There stands in the public place of Bucharest a statue representing the queen in the act of giving a draught of water to a wounded soldier. It was subscribed for by the wives of the officers of the Roumanian army, and intended as an enduring testimonial of their gratitude to her whom the popular voice names muma rantilor, that is, mother of the wounded. For what she did during the war of 1877-78 is unforgotten, unforgettable, by her subjects. She met every train of wounded that came from the battle-field, she organized hospitals and convalescent homes, she was present at operations, she comforted the dying and wept with the survivors. No wonder her people adore her, no wonder that it is greatly due to her that King Charles is a popular sovereign although he reigns over a people alien to him in blood and language. "You will have a noble mission," he said to her on the day of their betrothal; "you must comfort tenderly when I have been too harsh, and you may petition for all."
But even after her marriage Sorrow did not depart from Carmen Sylva's side.
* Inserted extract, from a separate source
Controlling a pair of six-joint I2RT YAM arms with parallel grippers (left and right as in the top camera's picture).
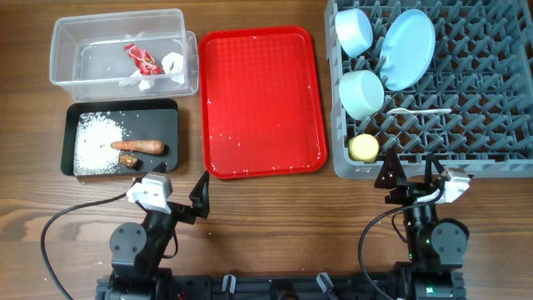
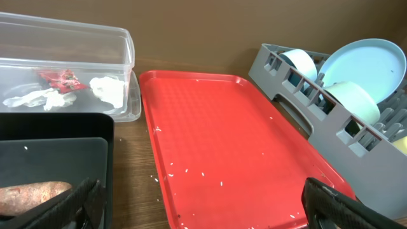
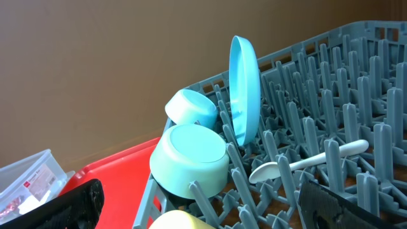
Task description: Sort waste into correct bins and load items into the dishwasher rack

She was to know the joy of being a mother; but not for many years, as she says, was this high dignity to be hers. She had to see the grave close over her child's golden head, and no other has ever come to comfort her for this loss. Her greatest treasure, her greatest earthly happiness, and all her hopes were buried with this little girl. The sorrow that sprung thence made her truly a poet and an author. She translated and published the Roumanian nursery songs that had been beloved of her child, hoping that other children in her distant German home might love them too. She put into verse the delicate little sayings of her babe, but those have not been permitted to see the light of day; she poured into song the whole depth and agony of her grief. And after having years ago renounced all such hopes, she found that Sorrow had made her an artist, and that the world cared to listen to her speech.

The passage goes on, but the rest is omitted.